All lines below starting at the one that holds "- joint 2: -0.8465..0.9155" and ending at the one that holds "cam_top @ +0" should be printed exactly, ends included. Pictures should not be printed, nor anything else.

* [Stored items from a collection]
--*--

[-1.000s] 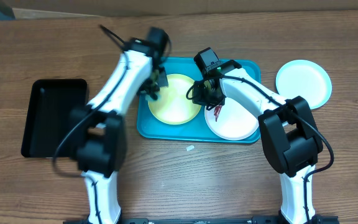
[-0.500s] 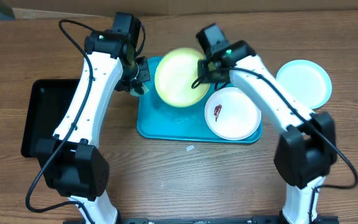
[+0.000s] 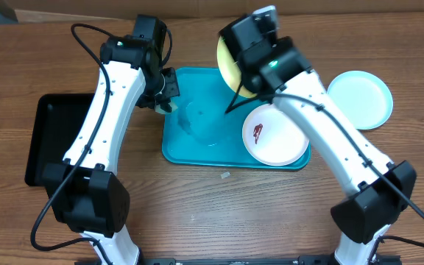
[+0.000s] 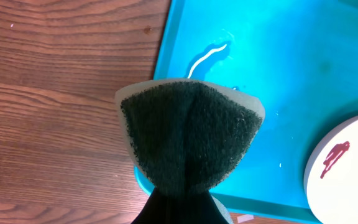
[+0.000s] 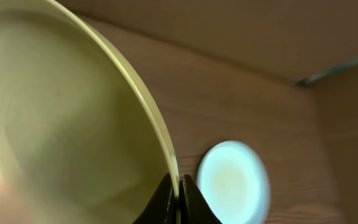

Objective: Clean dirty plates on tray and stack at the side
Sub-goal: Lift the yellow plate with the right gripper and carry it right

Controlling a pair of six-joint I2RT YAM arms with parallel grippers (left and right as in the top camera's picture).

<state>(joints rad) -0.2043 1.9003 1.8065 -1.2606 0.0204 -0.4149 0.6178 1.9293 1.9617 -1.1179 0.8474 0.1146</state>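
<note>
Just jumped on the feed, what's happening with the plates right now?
The right claw is shut on the rim of the yellow plate, holding it tilted in the air above the far edge of the blue tray. The left claw grips a green sponge over the tray's left edge. A white plate with a red smear sits on the tray, not yet wiped. A pale blue plate lies on the table to the tray's right.

Overhead, the right arm [image 3: 285,70] covers most of the yellow plate [image 3: 230,75]. The right wrist view cuts that plate off at left and bottom, and the bluish plate [image 5: 234,180] beyond is blurred. The sponge [image 4: 188,134] hides all but a dark stub of the left fingers [image 4: 178,210]. The white plate [image 4: 347,168] runs off the right edge.
</note>
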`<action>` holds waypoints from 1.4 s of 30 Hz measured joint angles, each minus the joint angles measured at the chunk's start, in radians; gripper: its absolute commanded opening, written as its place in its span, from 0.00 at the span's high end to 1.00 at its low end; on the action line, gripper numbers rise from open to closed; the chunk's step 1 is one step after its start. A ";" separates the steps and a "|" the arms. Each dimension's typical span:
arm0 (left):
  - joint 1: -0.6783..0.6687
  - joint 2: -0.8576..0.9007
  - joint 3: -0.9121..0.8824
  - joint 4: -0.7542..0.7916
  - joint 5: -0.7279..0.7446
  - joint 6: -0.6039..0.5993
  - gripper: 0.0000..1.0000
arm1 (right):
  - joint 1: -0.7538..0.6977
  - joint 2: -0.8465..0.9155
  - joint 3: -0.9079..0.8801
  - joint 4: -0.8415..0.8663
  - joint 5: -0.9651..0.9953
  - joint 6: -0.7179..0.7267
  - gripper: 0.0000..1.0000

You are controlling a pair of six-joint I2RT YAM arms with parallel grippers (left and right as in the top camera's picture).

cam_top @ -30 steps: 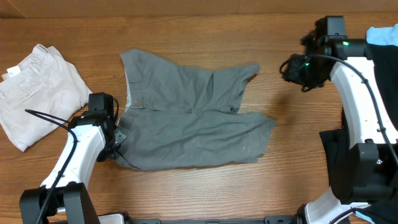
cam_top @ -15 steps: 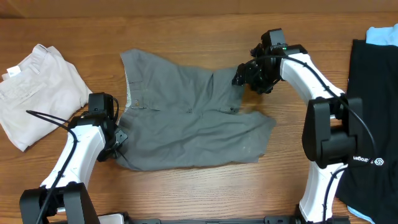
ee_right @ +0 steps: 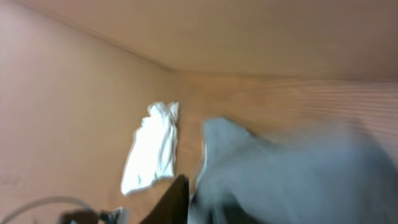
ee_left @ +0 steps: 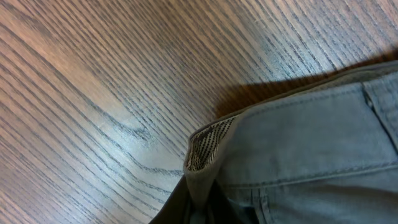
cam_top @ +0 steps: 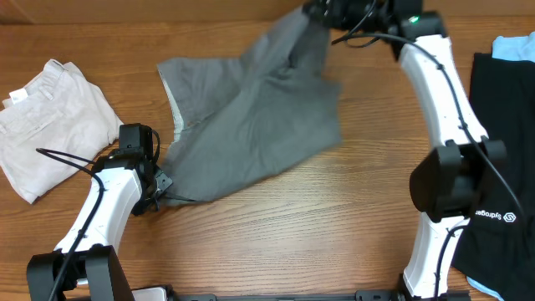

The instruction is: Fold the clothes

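The clothes, a pair of grey shorts (cam_top: 251, 125), are stretched across the table's middle, with one leg pulled up toward the far edge. My right gripper (cam_top: 322, 12) is shut on that raised leg at the top of the overhead view. In the blurred right wrist view the grey cloth (ee_right: 292, 168) fills the lower right, close against my right gripper (ee_right: 199, 205). My left gripper (cam_top: 159, 188) is shut on the waistband corner at the near left. In the left wrist view the waistband (ee_left: 311, 149) is pinched in the left gripper (ee_left: 202, 202), its mesh lining showing.
Folded pale beige shorts (cam_top: 50, 121) lie at the far left, and they also show in the right wrist view as beige shorts (ee_right: 152, 146). A black garment (cam_top: 501, 125) covers the right edge, with a light blue item (cam_top: 514, 46) behind it. Bare wood lies in front of the shorts.
My right gripper came in from the right, closed on the shorts' far leg and swept it up and back. The shorts have gone from lying flat to being drawn into a slanted sheet. The left arm held still.
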 measured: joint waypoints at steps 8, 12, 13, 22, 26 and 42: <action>0.000 0.000 0.000 0.001 -0.001 0.000 0.91 | -0.068 0.029 -0.023 -0.553 0.772 0.058 0.70; 0.000 0.000 0.000 0.002 -0.001 0.000 0.91 | -0.068 0.088 -0.064 -0.634 0.886 0.057 0.69; 0.000 0.000 0.000 0.002 -0.001 0.000 0.91 | -0.068 0.092 -0.068 -0.665 0.877 0.038 0.68; 0.000 0.000 0.000 0.004 -0.001 0.000 0.91 | -0.068 0.092 -0.223 -0.853 0.561 -0.295 0.47; 0.000 0.000 0.000 0.003 -0.001 0.000 0.91 | -0.061 0.093 -0.366 -0.719 0.361 -0.374 0.44; 0.000 0.000 0.000 0.004 -0.001 0.000 0.91 | 0.081 0.092 -0.492 -0.424 0.311 -0.252 0.96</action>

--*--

* [Task output]
  - joint 2: -0.8465..0.9155
  - joint 3: -0.9079..0.8801
  - joint 4: -0.8415..0.8663
  - joint 5: -0.9651..0.9953
  - joint 6: -0.7179..0.7267
  - gripper: 0.0000..1.0000

You are controlling a pair of six-joint I2RT YAM arms with parallel grippers (left and right as in the top camera's picture).

cam_top @ -30 steps: 
cam_top @ -15 steps: 
ee_right @ +0 steps: 
ee_left @ +0 steps: 
cam_top @ +0 steps: 

There is no additional output for this exercise.